Pictures speak a million words while this article only speaks maybe a couple hundred. Recently, I wanted to try building a selfie photo filter similar to what many popular apps in the app stores offer. With a little research, I was able to build out a color pop filter on Flutter using ML Kits Selfie Segmentation. Read on to learn how I was able to achieve the results I saw.
This weekend, I used ML Kit Selfie Segmentation API (https://t.co/v5gUYYQrgu) in a Flutter app. Read on for some cool #flutter features I learned along the way in building this. (Check out the color pop I made with my flutter app) 1/12 pic.twitter.com/IniqirDMQf
— Nohe - mastodon.online/@nohe (@AlexanderNohe) August 30, 2022
Selfie segmentation is a way of determining what pixels in an image are part of a selfie and produces a mask with confidence values within a range of 0 to 1. The closer the values are to 1, the more confident the model is that the pixel under examination is one from a selfie. ML Kit is a collection of on device models that can run to help users implement their own applications using pre-trained models. At the time of this writing, these models offer things relating to Vision API such as Selfie segmentation, pose detection, and digital ink recognition, to things relating to Natural Language, such as on device translation and smart reply.

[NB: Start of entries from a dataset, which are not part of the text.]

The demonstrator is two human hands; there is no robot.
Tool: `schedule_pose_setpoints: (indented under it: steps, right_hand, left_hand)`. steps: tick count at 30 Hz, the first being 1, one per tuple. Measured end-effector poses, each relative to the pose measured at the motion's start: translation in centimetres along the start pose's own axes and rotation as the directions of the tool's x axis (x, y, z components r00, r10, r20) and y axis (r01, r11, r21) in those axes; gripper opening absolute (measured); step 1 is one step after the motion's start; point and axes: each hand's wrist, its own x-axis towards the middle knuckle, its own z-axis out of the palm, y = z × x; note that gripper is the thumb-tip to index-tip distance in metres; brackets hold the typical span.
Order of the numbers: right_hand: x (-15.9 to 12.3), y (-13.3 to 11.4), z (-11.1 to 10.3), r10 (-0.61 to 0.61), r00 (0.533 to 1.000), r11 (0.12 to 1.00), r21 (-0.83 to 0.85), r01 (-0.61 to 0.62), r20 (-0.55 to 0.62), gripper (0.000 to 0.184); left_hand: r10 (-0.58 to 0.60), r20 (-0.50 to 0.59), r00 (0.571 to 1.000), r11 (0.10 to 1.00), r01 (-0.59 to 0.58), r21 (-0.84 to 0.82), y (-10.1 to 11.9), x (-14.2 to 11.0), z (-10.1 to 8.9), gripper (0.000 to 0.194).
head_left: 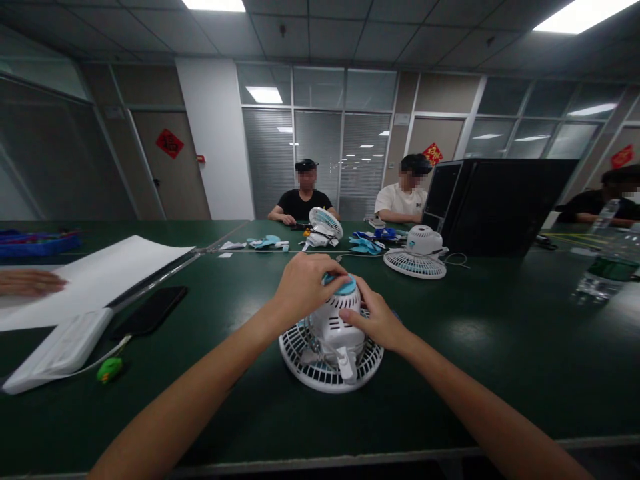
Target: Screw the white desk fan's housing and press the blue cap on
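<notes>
A white fan (340, 331) lies grille-down on the green table in front of me, its motor housing pointing up. On top of the housing sits a round light-blue cap (346, 287). From above, my left hand (309, 280) is closed with its fingertips on the cap's edge; part of the cap is hidden under them. My right hand (375, 317) wraps the housing's right side, thumb across its front. A white clip-like piece (346, 365) sticks out at the near side of the fan, over the grille (299, 353).
Across the table (480, 387) are two more fans (424, 241) (325, 227), blue parts (367, 244), a black computer case (505, 207) and seated people. A plastic bottle (607, 263) stands right. On the left lie a phone (153, 310), a white power strip (63, 347), paper (115, 277) and another person's hand (30, 282).
</notes>
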Motion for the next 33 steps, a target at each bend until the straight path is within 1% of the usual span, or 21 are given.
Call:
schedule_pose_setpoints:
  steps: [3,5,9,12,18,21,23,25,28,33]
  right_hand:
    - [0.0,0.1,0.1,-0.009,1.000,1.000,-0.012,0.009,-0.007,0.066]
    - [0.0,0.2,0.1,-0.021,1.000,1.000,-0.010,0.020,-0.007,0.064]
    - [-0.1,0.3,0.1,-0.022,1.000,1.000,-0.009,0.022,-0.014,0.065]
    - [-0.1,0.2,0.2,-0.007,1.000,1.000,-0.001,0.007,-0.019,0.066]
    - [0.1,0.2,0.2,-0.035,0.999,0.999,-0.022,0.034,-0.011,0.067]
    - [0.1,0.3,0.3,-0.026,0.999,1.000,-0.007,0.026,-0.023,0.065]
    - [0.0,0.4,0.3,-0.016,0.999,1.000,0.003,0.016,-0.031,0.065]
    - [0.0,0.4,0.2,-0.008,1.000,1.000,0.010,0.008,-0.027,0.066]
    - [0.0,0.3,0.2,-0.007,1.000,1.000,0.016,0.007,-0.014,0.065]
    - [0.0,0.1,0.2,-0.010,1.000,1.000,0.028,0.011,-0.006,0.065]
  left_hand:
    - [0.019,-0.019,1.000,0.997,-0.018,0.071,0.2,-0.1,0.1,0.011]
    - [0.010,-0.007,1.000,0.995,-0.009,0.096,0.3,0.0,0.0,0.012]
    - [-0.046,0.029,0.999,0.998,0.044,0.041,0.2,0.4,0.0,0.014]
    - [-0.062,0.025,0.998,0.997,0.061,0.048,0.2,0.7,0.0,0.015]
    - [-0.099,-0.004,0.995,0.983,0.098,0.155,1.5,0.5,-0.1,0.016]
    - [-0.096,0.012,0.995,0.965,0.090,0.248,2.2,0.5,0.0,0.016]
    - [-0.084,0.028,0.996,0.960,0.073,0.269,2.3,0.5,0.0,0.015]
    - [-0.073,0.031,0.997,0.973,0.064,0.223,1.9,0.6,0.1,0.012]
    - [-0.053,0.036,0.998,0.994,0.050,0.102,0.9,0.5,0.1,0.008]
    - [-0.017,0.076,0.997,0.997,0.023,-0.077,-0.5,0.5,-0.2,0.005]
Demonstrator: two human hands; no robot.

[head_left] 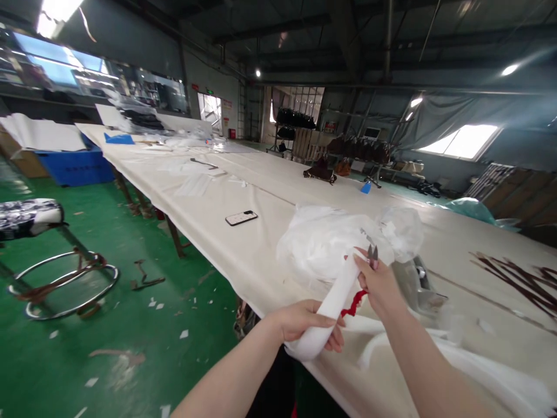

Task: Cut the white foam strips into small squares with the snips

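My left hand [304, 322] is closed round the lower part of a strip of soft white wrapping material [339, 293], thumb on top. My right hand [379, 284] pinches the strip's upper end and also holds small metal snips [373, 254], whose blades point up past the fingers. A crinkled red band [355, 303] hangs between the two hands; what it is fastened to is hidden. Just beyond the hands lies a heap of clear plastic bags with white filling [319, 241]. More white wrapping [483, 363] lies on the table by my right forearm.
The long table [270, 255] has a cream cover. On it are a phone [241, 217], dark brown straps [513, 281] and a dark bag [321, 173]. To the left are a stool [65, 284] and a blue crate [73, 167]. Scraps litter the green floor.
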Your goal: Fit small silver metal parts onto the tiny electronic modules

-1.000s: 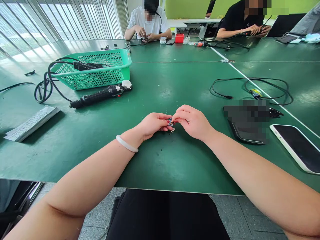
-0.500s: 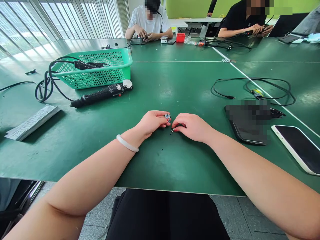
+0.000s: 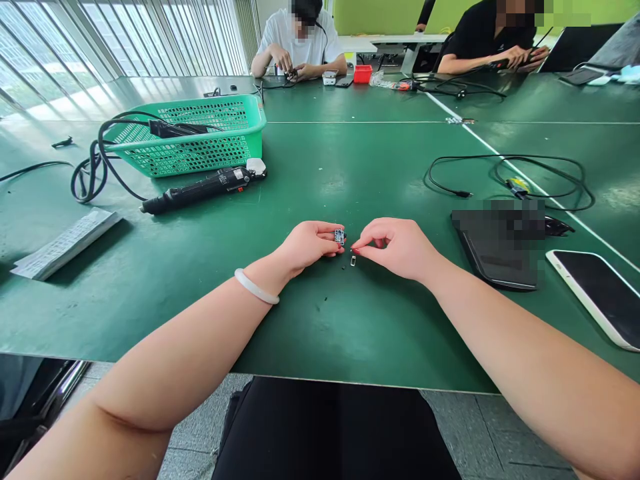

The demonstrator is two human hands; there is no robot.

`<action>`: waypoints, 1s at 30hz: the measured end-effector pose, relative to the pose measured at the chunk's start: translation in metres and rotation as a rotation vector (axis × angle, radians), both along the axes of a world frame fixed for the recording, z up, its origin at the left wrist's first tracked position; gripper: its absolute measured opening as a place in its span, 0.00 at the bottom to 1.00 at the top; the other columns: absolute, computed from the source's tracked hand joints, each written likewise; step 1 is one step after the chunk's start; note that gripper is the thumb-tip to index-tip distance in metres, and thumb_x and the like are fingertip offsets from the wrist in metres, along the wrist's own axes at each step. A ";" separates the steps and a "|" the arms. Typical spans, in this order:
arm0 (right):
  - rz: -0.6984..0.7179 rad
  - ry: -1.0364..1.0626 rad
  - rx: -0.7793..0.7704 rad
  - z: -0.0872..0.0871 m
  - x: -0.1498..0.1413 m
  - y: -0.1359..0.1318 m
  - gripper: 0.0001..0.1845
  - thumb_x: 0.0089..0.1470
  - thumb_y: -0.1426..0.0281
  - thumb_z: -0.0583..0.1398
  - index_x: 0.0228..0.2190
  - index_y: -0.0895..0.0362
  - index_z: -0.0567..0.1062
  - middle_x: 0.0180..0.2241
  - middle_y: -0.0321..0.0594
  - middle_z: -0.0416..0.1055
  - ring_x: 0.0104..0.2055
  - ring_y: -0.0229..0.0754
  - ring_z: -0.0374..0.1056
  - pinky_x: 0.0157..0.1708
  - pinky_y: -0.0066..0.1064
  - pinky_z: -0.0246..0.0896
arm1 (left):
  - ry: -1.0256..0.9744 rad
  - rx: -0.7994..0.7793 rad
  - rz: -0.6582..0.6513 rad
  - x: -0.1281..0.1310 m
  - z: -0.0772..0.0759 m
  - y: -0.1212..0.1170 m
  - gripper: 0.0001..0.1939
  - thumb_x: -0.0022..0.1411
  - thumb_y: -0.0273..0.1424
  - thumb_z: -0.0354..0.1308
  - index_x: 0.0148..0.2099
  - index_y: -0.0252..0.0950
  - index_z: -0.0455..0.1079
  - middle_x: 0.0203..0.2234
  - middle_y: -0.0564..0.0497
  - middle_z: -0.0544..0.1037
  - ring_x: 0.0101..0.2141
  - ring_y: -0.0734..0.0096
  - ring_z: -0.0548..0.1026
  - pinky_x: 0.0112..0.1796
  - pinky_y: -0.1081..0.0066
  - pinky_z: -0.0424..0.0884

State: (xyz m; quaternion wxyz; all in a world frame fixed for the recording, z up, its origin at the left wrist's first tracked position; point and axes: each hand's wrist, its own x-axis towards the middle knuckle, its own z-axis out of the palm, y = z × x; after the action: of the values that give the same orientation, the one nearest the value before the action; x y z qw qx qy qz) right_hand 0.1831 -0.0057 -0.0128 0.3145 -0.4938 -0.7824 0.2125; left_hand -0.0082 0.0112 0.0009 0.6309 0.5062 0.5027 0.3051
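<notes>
My left hand [image 3: 309,245] rests on the green table [image 3: 320,320] and pinches a tiny blue circuit board [image 3: 339,235] between thumb and fingers. A white bangle [image 3: 255,287] circles that wrist. My right hand [image 3: 395,248] hovers just to the right, its thumb and forefinger pinched together right above a small metal part [image 3: 353,261] that lies on the table. Whether those fingertips hold anything I cannot make out. The two hands are a few centimetres apart.
A black electric screwdriver [image 3: 203,189] and a green basket [image 3: 193,137] with cables lie far left. A dark tablet [image 3: 495,243], a white-edged phone [image 3: 597,297] and a looped black cable [image 3: 510,177] lie right. Two people work at the far end. A paper strip [image 3: 65,243] lies left.
The hands held the small board together, then parted. My right hand dropped to the table, then lifted slightly, and the small metal part now lies exposed below its fingertips.
</notes>
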 end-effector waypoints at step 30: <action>0.040 -0.240 -0.056 0.002 -0.006 -0.006 0.04 0.49 0.68 0.65 0.29 0.52 0.82 0.30 0.35 0.75 0.29 0.36 0.65 0.29 0.31 0.57 | -0.264 -0.118 0.110 -0.001 -0.001 0.002 0.12 0.56 0.18 0.60 0.44 0.25 0.73 0.35 0.45 0.79 0.33 0.74 0.79 0.48 0.68 0.73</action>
State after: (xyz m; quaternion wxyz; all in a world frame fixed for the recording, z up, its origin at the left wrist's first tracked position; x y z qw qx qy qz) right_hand 0.1774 -0.0113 -0.0113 0.2004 -0.5084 -0.8179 0.1801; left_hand -0.0097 0.0133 -0.0005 0.7025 0.3955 0.4594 0.3729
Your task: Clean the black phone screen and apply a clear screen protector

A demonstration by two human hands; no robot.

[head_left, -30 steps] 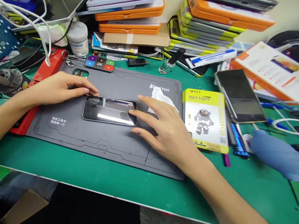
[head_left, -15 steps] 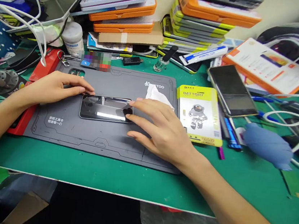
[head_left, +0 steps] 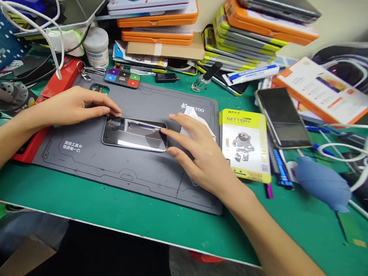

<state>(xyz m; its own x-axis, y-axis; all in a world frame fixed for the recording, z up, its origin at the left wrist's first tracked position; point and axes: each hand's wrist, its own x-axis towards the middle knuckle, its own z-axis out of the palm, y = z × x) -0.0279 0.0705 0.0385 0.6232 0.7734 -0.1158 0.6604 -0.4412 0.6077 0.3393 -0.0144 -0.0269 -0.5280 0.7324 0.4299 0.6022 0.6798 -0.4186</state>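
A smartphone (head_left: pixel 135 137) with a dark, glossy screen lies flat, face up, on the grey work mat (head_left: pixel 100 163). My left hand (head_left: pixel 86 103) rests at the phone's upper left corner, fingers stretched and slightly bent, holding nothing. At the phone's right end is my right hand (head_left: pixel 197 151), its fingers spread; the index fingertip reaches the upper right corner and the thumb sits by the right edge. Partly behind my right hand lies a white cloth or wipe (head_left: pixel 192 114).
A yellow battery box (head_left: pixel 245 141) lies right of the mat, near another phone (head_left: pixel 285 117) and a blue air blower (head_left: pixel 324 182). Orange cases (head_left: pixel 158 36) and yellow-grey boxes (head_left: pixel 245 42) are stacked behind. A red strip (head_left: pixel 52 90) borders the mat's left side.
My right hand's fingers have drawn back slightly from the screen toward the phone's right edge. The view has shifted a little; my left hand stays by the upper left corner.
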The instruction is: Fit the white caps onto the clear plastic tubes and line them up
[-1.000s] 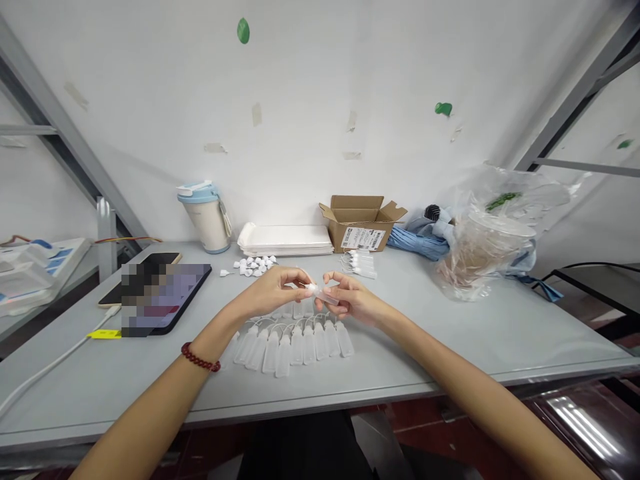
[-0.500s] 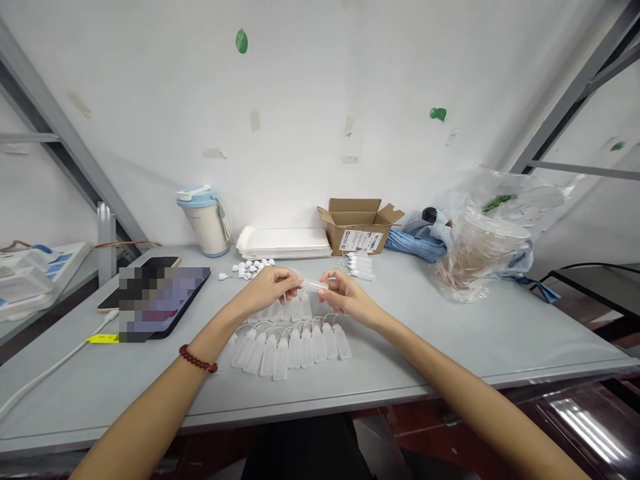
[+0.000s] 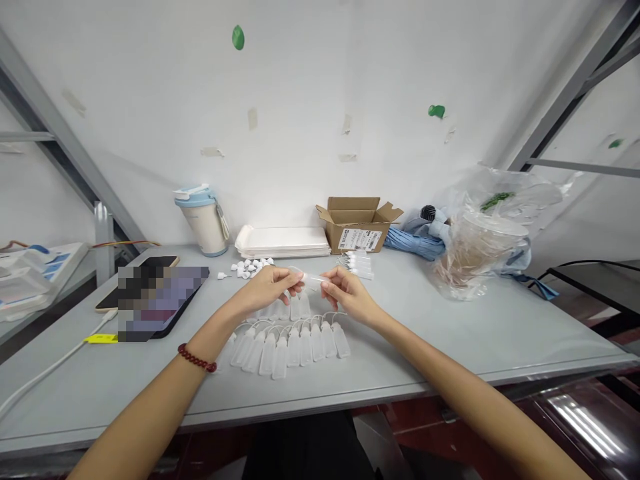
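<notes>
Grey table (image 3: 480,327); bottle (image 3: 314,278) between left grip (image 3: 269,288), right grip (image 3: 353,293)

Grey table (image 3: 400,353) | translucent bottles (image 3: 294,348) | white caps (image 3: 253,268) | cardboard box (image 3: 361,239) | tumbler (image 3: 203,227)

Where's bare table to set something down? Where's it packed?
Largest: right side of the table, between right forearm, plastic bag and front edge. Smaller: front left, between phones, left forearm and front edge. Packed: middle, with bottles, white caps, left hand and right hand at one held bottle; back, with cup and box.
</notes>
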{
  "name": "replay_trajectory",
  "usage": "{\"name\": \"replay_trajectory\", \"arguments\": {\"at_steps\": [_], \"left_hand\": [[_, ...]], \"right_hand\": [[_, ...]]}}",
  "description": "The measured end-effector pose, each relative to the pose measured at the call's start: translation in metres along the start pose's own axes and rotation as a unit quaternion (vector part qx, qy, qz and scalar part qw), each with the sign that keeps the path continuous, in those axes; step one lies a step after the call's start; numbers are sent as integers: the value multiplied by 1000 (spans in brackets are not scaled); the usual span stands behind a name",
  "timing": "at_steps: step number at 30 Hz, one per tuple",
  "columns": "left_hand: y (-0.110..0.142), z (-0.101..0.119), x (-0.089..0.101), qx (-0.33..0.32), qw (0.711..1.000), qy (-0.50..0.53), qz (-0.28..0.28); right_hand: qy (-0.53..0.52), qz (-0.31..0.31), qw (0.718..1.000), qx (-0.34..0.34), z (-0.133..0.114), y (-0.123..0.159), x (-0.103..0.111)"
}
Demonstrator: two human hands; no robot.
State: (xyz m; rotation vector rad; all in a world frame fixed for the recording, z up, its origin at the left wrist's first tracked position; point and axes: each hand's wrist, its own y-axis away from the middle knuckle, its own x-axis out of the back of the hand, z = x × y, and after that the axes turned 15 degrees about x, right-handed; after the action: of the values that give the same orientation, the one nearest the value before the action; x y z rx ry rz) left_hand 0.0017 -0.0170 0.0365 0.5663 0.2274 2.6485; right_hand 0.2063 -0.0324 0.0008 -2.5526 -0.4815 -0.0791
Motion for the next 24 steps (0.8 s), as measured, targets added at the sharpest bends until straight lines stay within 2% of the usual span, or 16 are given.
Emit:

When I started to set out on this project, I wanted to create a portrait like filter that grayed a background and let the selfie stand out. Graying a background is fairly easy to do as all that is required is getting the Red, Green, and Blue values of a pixel and then setting them equal to each other to get a gray color. In dart, it would look something like this:
// byteData is an array of pixels.
// This can be retrieved from an image object.
Uint8List grayImage(int width, int height, ByteData byteData) {
for (int y = 0; y < height; y++) {
for (int x = 0; x < width; x++) {
var rO = (y * width * 4 + x * 4); // Red Offset
var gO = (y * width * 4 + x * 4) + 1; // Green Offset
var bO = (y * width * 4 + x * 4) + 2; // Blue Offset
var red = byteData.getUint8(rO); //Red
var green = byteData.getUint8(gO); //Green
var blue = byteData.getUint8(bO); //Blue
var avg = ((red + green + blue) / 3).round();
byteData.setUint8(rO, avg);
byteData.setUint8(gO, avg);
byteData.setUint8(bO, avg);
// return the
return byteData.buffer.asUint8List();
}
}
}
There were some rough edges when it came to implementing the filter and some things I learned along the way. Here are some of the biggest learnings that stuck with me.
async in flutter does not run in a separate isolate. To run in a separate isolate, the compute constant should instead be used. async runs on the main isolate and all it does is it checks in periodically for any updates when you await the function completion. When I originally wrote this, I was trying to gray an image of twelve million total pixels and this made my process hang since I wrote it in the main isolate. Using the compute constant, I was able to hand off my work to a separate thread and my computation of those millions of pixels came down to a couple hundred milliseconds.
When I used the segmentation api, I originally was expecting the output to be an array the same size as my input image with confidence scores that lined up accordingly. To my dismay, my app would crash when I tired getting that type of output. Instead, the only output I was able to achieve was a 256x256 sized array of confidences. How would I get my image of millions of pixels to align to this array of tens of thousands of confidences? I would need to normalize the values. To normalize the values, I would take the pixel height that I was inspecting divide it by the total amount of height to get a relative position, and then multiple it by the amount of values I needed to compare (256 but since zero based indexing it would actually be 255). A formula would look something like this:
var normalizedY = ((yOfPixel / totalPossibleY) * 255).round();
I could then get the relative location and map it to the new location in my segmentation mask.
Decoding an image does not output a Future<T> value in the library I was using. It instead output a callback. Having callbacks is okay, but it did not feel natural to have a bunch of async/await calls with Future<T> return types and then one method that took a callback randomly. I wanted to get it to a state where it was more promise based and quickly searched for documentation where I could either get a promise based function instead. What I came across was the Completer class instead. The completer class allows me to take a callback method and return a future by wrapping the method in another method and setting the return type to a Future. An example of this is below:
package 'dart:ui' as ui;
// ...
Future<ui.Image?> decodeImageFromPixelsFuture(Uint8List byteData, int height, int width) async {
Completer<ui.Image> completer = Completer<ui.Image>();
ui.decodeImageFromPixels(byteData, width, height, ui.PixelFormat.rgba8888, (result) {
completer.complete(result);
});
return completer.future;
}
While this project was fun to complete, I do have plans to make it a little more finely tuned. In no particular order here are the things I would change in a future iteration of the app.
I am using a community run flutter library and while it works great, I think I would like to eventually migrate to a tflite library for selfie segmentation. This would grant me more flexibility in the model I choose to use and would additionally allow me to make adjustments as needed.
DSLR cameras are cool and I like how they get really nice blurring effects when a low f number is used. I think a similar effect could be achieved with just using a gaussian blur and any regular photo. Gaussian blurs are one of those things that can take some time to process and I think it would be neat to record the processing times of this blur effect in dart and compare it to running a similar blur in wasm on flutter.